- _WHAT YOU WILL DO_
Copy, from the entries below, each line where the word "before" can be found.

---

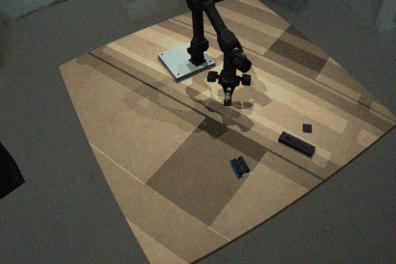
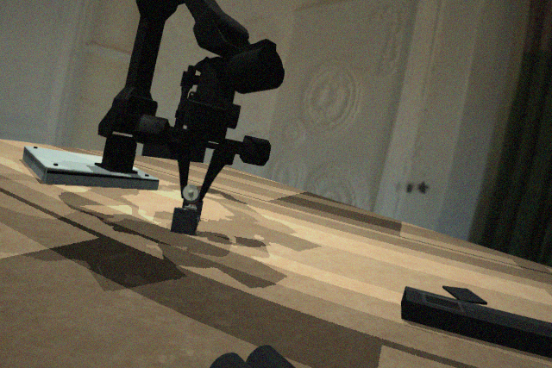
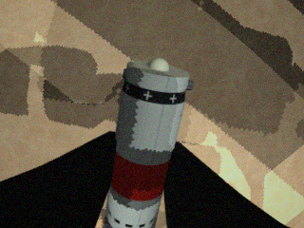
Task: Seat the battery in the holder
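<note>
My gripper [image 1: 228,91] [image 2: 191,196] [image 3: 142,147] is shut on the battery [image 1: 228,97] [image 2: 191,193] [image 3: 151,119], gripping it around its red band. The battery is grey and white, with its button terminal end pointing away from the gripper, towards the exterior camera. The small black holder [image 1: 227,103] [image 2: 185,220] stands on the table just below the battery. In the exterior view the terminal end shows above the holder's end block. In the wrist view the battery hides nearly all of the holder; a small dark bit shows beside the terminal end. The spring is hidden, and contact cannot be told.
A blue board with two black cylinders [image 1: 239,166] lies towards the front. A long black bar [image 1: 296,143] [image 2: 472,321] and a thin dark square [image 1: 307,128] [image 2: 464,295] lie to the right. The arm's pale base plate [image 1: 172,63] [image 2: 66,168] is behind.
</note>
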### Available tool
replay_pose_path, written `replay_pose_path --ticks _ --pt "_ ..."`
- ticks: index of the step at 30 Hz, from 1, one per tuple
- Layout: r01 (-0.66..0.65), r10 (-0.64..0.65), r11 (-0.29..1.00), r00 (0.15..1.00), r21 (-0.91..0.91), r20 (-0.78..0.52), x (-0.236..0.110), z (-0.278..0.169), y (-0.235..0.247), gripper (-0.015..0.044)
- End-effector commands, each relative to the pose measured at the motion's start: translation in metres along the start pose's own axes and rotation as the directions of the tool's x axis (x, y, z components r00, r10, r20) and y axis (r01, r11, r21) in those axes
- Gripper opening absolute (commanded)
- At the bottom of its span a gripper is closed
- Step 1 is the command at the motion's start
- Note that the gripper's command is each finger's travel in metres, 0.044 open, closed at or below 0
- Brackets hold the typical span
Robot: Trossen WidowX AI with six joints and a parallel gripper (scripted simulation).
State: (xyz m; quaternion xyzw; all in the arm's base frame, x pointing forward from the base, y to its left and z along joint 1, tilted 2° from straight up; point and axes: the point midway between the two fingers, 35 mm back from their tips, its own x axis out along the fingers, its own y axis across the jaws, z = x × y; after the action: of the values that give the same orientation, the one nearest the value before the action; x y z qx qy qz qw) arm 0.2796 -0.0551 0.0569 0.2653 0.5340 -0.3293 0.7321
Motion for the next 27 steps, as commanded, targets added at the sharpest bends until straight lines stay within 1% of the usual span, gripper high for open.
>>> replay_pose_path --ticks 1,27 --pt "0.006 -0.006 1.0 1.0 0.003 0.024 0.003 -0.003 -0.002 0.007" --pt "0.011 -0.013 1.0 0.974 0.011 0.226 0.012 -0.016 -0.001 0.007"
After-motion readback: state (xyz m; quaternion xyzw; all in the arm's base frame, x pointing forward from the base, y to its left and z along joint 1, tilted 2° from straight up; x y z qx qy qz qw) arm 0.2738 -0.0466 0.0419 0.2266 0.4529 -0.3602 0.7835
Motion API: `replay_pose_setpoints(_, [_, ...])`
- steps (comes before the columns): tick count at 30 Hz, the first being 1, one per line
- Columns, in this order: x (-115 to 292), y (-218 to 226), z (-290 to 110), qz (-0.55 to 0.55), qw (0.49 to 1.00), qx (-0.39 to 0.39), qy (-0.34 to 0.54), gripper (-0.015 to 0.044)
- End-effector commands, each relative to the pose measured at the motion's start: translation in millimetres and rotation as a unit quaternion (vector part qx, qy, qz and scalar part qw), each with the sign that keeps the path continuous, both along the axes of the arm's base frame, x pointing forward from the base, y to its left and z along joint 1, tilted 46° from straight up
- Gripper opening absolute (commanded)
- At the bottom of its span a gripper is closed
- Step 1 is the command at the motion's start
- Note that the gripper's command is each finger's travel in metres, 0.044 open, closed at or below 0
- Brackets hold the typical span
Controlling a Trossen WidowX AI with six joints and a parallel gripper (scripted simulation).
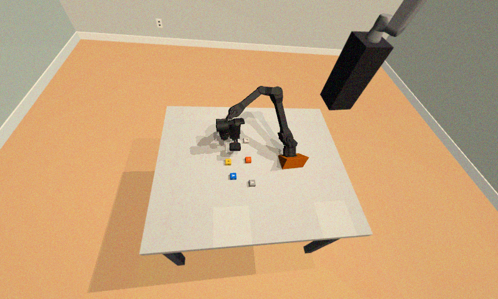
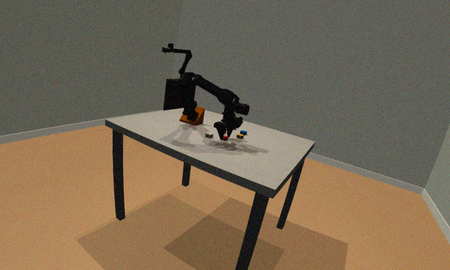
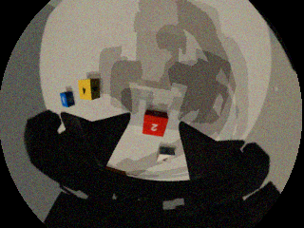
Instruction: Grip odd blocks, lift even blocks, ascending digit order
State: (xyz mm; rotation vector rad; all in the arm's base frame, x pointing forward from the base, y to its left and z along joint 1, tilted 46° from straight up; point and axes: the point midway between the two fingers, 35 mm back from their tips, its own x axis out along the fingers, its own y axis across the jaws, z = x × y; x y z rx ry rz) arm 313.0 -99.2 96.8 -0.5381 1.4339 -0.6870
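A small red block point(image 2: 225, 137) point(image 3: 155, 124) sits on the white table point(image 1: 192, 222) point(image 2: 270, 160). My gripper point(image 1: 233, 147) point(image 2: 224, 133) point(image 3: 155, 120) is low over it and open, with one finger on each side of the block and a gap showing. In the top view the gripper hides the red block. A yellow block point(image 1: 228, 161) point(image 2: 239, 136) point(image 3: 89, 89) and a blue block point(image 1: 233, 176) point(image 2: 243, 132) point(image 3: 67, 98) lie a short way off. An orange block point(image 1: 248, 159), a white block point(image 1: 246, 139) point(image 2: 208, 135) and a grey block point(image 1: 251, 182) also lie on the table. The digits are too small to read.
The arm's orange base point(image 1: 293, 161) point(image 2: 192, 118) stands on the table beyond the blocks. A black camera housing point(image 1: 355, 70) hangs high above the far right corner.
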Motion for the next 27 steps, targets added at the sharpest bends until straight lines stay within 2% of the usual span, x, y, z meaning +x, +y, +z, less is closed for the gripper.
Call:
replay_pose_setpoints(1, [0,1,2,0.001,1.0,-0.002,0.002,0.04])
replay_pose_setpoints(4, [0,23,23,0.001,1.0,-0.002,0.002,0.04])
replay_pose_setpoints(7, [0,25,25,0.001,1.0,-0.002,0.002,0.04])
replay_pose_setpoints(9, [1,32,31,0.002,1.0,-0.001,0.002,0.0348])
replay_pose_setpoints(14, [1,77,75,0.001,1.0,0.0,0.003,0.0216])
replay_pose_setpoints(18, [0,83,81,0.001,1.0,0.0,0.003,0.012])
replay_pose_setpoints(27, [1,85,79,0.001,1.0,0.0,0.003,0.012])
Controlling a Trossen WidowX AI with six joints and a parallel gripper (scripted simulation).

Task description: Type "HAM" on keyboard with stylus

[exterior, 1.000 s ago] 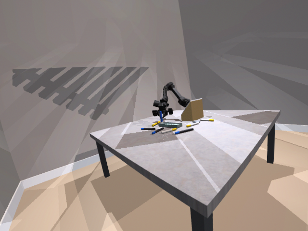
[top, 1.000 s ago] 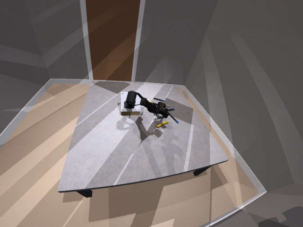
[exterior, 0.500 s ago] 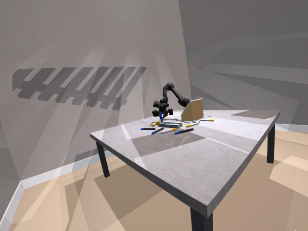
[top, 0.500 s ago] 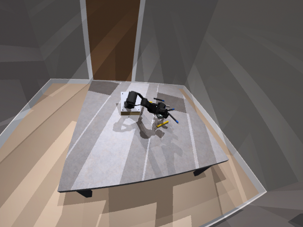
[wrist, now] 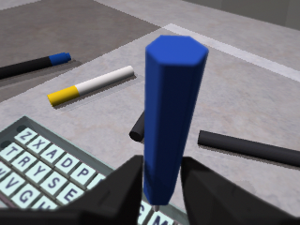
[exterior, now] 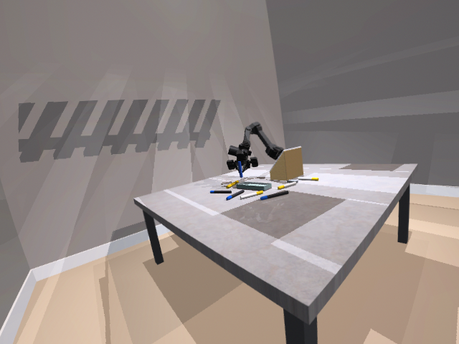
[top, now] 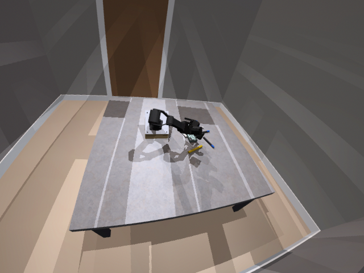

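Note:
My gripper (wrist: 161, 164) (exterior: 241, 165) (top: 197, 132) is shut on a blue stylus (wrist: 171, 112) (exterior: 239, 168) and holds it upright. The stylus tip points down at the near edge of the keyboard (wrist: 42, 166) (exterior: 253, 185) (top: 192, 137), close to the M key (wrist: 161, 220). I cannot tell whether the tip touches a key. The keyboard is a small grey-green tray with pale lettered keys, lying flat on the table (exterior: 296, 229) (top: 152, 182).
Several loose pens lie around the keyboard: a white and yellow one (wrist: 91, 86) (exterior: 252, 194), black and blue ones (wrist: 33, 66) (exterior: 274, 194) (top: 209, 142), a yellow one (top: 195, 149), a black one (wrist: 248, 147). The arm's tan base block (exterior: 287, 164) stands behind.

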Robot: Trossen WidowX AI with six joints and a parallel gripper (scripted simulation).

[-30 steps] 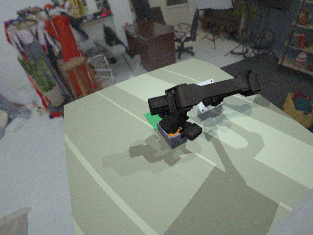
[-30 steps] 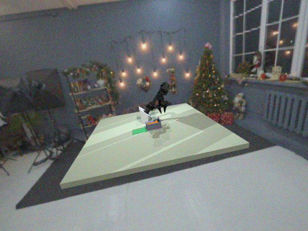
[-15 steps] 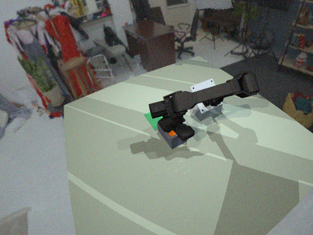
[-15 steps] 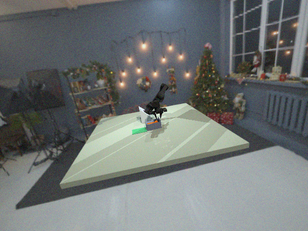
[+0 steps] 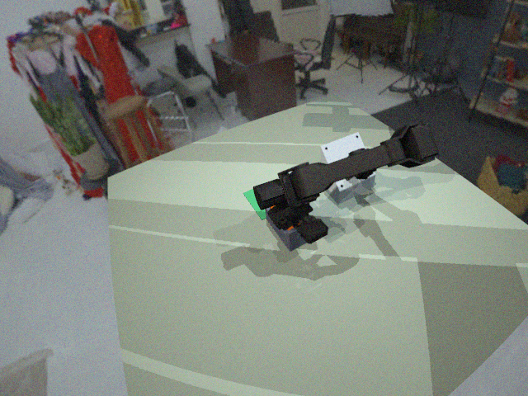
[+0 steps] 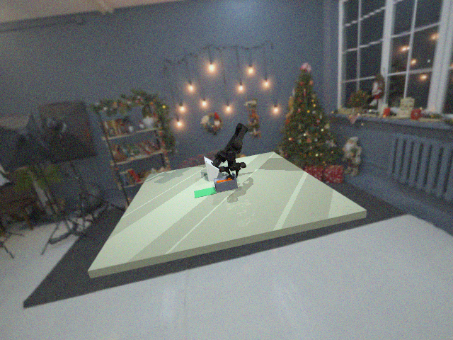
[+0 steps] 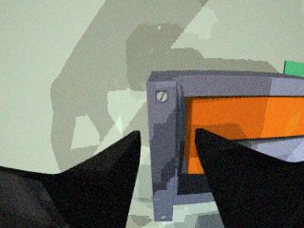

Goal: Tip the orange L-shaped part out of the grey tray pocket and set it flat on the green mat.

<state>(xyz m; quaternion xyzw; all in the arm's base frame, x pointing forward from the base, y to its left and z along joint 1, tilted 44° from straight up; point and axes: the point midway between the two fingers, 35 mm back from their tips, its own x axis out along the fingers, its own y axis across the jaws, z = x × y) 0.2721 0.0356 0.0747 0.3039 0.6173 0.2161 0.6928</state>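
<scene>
Only wrist view shows claw (image 7: 166, 152) straddling tray wall (image 7: 163, 152).

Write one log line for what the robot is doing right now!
gripper: part-closed, holds nothing, low over tray end | orange part: in grey tray pocket | green mat: bare where visible | phase: pressing approach

Arm (image 5: 341, 168) is matte black throughout, built from boxy, blocky links with chamfered edges; the far link ends in a squared housing. White base plate (image 5: 341, 148) with small dark screw dots at its corners. Gripper (image 7: 166, 205) has two black fingers tapering to wedge-shaped points.
</scene>
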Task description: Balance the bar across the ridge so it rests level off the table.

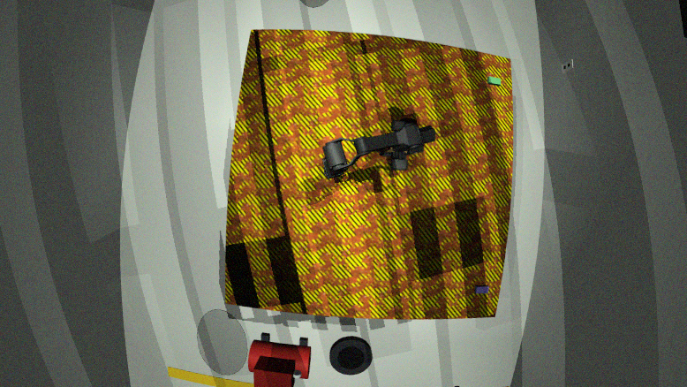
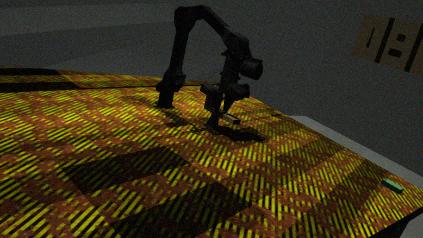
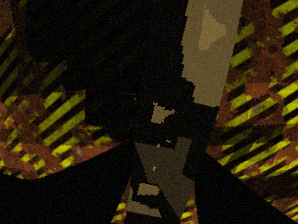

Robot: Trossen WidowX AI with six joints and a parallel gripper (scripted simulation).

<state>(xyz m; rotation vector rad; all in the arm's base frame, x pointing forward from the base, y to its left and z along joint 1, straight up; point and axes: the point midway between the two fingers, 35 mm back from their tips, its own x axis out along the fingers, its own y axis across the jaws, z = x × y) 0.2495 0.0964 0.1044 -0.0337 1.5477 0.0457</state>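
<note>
The black parallel-jaw gripper (image 2: 227, 113) is clenched on the pale tan wooden bar (image 2: 231, 118), which hangs low above the yellow-and-black striped table top (image 2: 118, 153). A dark upright piece (image 2: 213, 116), probably the ridge, stands just beside the fingers, under the bar. In the wrist view the bar (image 3: 209, 36) runs away from the jaws past a dark block. I judge the placing is nearly done: the bar seems at the ridge, but I cannot tell if it rests there or is level. Releasing is left. The table edges are well apart from the gripper; a small green block (image 2: 392, 186) lies far away near one edge.
</note>
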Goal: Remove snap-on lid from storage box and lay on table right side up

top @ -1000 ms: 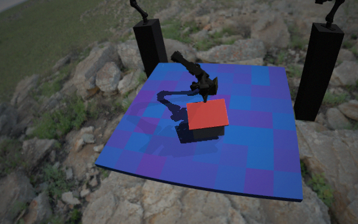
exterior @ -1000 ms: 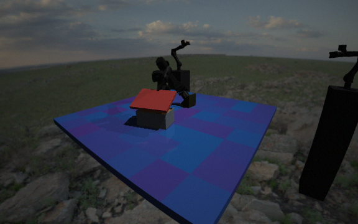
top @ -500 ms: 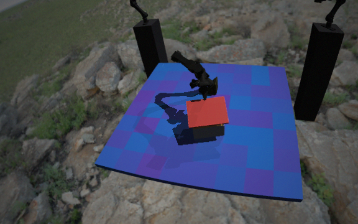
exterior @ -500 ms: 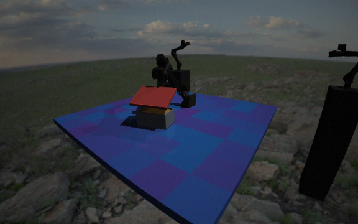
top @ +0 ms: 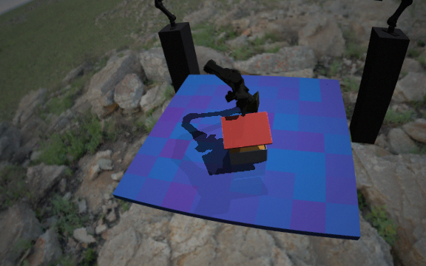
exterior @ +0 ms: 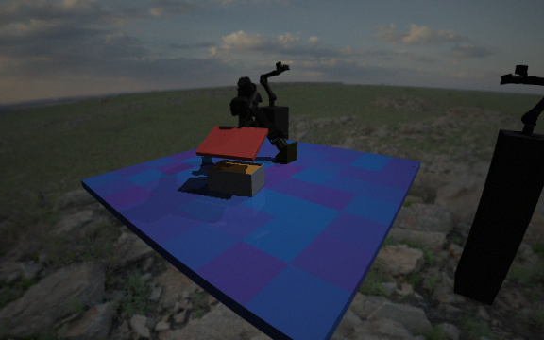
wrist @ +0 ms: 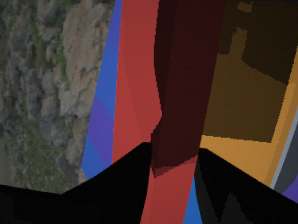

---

- _YOUR RESPONSE_
State: (xyz m; quaternion xyzw; all in the arm's base frame, x pointing forward from the base, y to its left and z along joint 1, tilted 2° from straight up; point and axes: the point midway between the two fingers, 35 mm back from their tips, its own x axis out along the fingers, its own y axis across the jaws, z = x × y; after the action: of the values that give the same orientation, the one nearest the value before the action; x y z qx qy qz qw) arm 0.2796 -0.0551 0.0569 0.2653 0.5340 -0.3293 0.7321
- steps (comes before the columns): tick count at 30 Hz, the first being 1, one per line

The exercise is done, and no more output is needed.